Eylül ayı olmasından olsa gerek, sabah saatlerinde serin bir hava hakim. Denize sıfır olmasına rağmen şuan Akdeniz kıyılarında nem insanı çarparken burada nem rahatsız etmiyor. Her yer alabildiğine sık ormanlarla kaplı. Böylesini gördüğümü söyleyemem. Yerleşimlerde zaten bu sık ağaçlıklar yüzünden çok iç kesimlere yansımamış görünüyor. Bu güzel manzara ile birlikte yurt girişimiz için Uzun Mehmet Erkek Öğrenci Yurdu'na yöneliyoruz.
İşte Uzun Mehmet Öğrenci Yurdu. İsmi yeni olunca sıfır bir bina olduğunu düşünmüştük ama maalesef sadece isim değişikliği yapılmış. Kayıtlar ise 100 m ilerde yeni açılan kız yurdunda yapılıyormuş. Kız yurdu çok güzeldi kızlarımıza öncelik tanınmış bu takdir edilecek bir durum ama erkekler 5 er kişilik odalara yerleştirilmesi ve eski bir yurt olması nedeniylede bir ayrımcılık söz konusu olmuş. Erkek öğrencilerin genelde eve çıktığını söylüyor görevliler. Bu çok normal 5 kişilik odalarda ikinci öğretim ve normal öğretim gören çocuklar birbirini ister istemez rahatsız edebiliyor. Umarım uygun bir bina bulunup erkek öğrencilerde kızlarımızla aynı konfora sahip olur. Yinede internette caps olan koğuş tipi ranzalar kaldırılmış yeni bazalar ve dolaplar getirilmiş. Bu da bir gelişme tabiki.

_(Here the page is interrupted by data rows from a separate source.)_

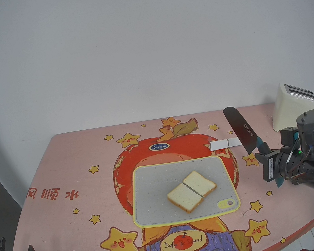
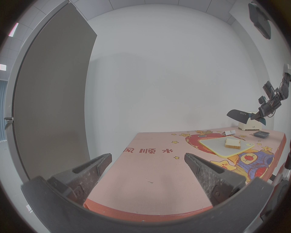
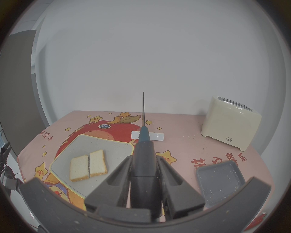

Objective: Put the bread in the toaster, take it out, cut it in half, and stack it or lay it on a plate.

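Right claw clamped shut on the handle of the knife, arm held low over the right side of the table, just nearer than the toaster. The blade runs straight out from the fingers, long axis pointing away and toward the robot's left, raised off the table. The bread lies well apart from it in two halves side by side on the cutting board, mid-table, the cut line diagonal. Left claw hangs off the near left corner, fingers spread wide, gripping nothing; a grey tray sits near the toaster.
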Tool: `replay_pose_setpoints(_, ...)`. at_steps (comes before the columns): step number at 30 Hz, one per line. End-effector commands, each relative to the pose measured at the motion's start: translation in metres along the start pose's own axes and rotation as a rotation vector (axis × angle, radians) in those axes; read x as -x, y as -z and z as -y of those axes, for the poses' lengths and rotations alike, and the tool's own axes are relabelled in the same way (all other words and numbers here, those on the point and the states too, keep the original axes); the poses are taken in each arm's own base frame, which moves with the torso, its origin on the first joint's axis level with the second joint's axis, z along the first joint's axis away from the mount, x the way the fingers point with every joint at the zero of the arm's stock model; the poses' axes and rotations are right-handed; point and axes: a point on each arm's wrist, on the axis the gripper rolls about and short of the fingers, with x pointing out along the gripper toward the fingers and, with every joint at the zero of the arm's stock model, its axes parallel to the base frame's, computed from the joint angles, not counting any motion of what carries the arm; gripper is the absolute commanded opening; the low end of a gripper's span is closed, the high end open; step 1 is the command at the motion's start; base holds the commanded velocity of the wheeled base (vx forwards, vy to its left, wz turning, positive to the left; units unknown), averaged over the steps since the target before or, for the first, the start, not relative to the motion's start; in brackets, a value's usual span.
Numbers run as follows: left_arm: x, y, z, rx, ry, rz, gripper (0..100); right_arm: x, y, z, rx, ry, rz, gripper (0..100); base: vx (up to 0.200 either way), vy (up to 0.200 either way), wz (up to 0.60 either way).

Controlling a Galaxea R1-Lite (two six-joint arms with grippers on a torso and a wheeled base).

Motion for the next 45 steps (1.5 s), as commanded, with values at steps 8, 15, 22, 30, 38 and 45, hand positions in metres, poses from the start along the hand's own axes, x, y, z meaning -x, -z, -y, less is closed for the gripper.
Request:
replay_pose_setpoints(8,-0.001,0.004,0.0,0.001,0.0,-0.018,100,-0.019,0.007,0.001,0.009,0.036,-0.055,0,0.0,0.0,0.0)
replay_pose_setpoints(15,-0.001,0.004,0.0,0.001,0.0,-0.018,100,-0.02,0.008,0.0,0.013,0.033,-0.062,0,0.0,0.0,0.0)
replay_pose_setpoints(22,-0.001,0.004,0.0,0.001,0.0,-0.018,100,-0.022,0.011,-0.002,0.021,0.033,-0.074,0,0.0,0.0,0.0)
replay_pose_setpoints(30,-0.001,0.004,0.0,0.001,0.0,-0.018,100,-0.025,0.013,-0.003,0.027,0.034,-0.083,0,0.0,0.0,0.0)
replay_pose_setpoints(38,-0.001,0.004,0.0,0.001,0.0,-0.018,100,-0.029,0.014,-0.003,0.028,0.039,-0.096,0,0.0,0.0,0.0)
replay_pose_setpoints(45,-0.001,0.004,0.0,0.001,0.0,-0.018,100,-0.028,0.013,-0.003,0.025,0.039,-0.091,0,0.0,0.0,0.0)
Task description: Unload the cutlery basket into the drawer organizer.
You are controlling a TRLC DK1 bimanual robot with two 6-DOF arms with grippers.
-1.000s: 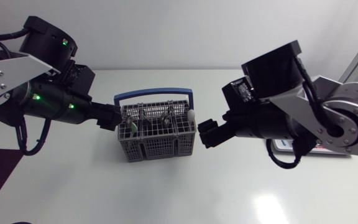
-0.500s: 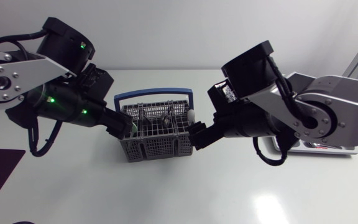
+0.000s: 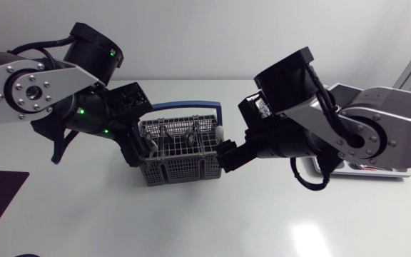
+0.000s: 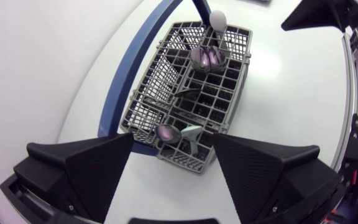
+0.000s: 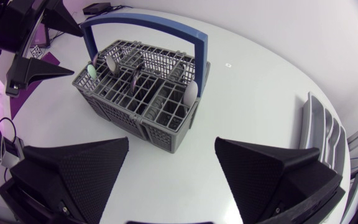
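Both claws are empty, so by my judgement the unloading has hardly begun. The left claw (image 4: 173, 142) hangs with its two fingers spread wide and nothing touching them. Just under and ahead of it is the near end of the cutlery basket (image 4: 197, 93). There a spoon (image 4: 166, 132) lies bowl up in the end compartment, beside a pale handle. Farther from this claw, at the basket's other end, more spoon bowls (image 4: 205, 57) and a white-tipped piece (image 4: 218, 18) stand in their compartments by the blue handle (image 4: 132, 65). The right claw (image 5: 172, 149) is likewise wide open and holds nothing. It sits low, near the basket's opposite end wall and apart from it. The drawer organizer (image 5: 322, 127) lies well off to this claw's side on the table (image 5: 253, 81), far from the basket. The right arm hides most of it from above, and I cannot tell whether any piece lies in it. Every piece seen sits in the basket, so picking and carrying across look mostly undone.
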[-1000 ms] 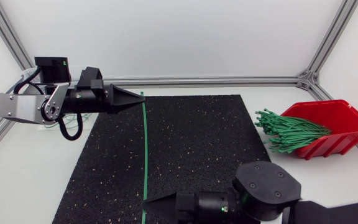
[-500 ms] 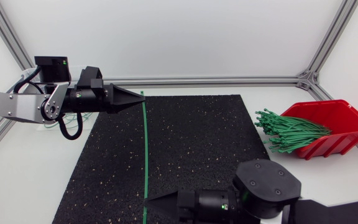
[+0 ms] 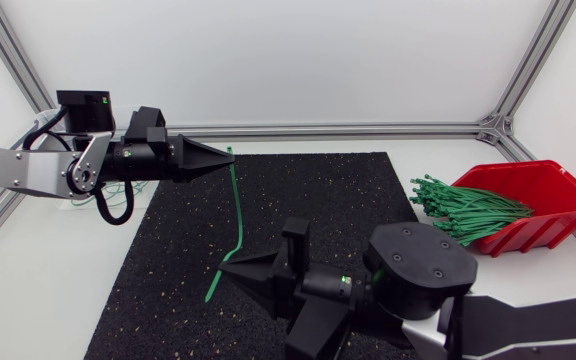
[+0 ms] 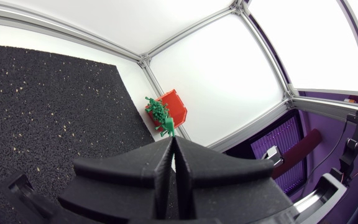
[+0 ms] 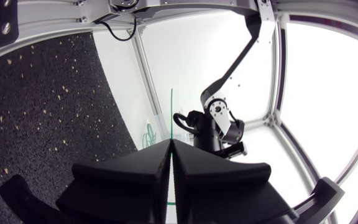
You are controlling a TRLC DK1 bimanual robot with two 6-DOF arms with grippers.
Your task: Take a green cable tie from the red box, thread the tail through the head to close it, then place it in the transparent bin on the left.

Ulaşım için yurtların hemen önünde otobüs durakları yapılmış. Belirli saatlerde yurt ücretsiz serviler çıkartmış öğrenciler için. Eğer ders saatleriniz uyuyorsa kullanabilirsiniz. İkinci öğretimler içinde servis çıkartılıyormuş ama rağbet olmadığı için kaldırılıyormuş. Denizcilik fakültesi için söyleyim gidiş iki, dönüş iki vesaitle gerçekleşiyor. Giriş işleminizi yaptırdıktan sonra öğrenci belgenizle hemen öğrenci pasosu çıkartmaya gidin zira iki günde çıkartıyorlar. Biz şansımızı denedik ertesi gün çıkmıştı. Paso işlemleri için çarşıya indiğimizde merkezi gezme fırsatımız oldu. Sahil boyu üzerinde parklar dinlenme alanları, küçük cafeler ve tesisler mevcut.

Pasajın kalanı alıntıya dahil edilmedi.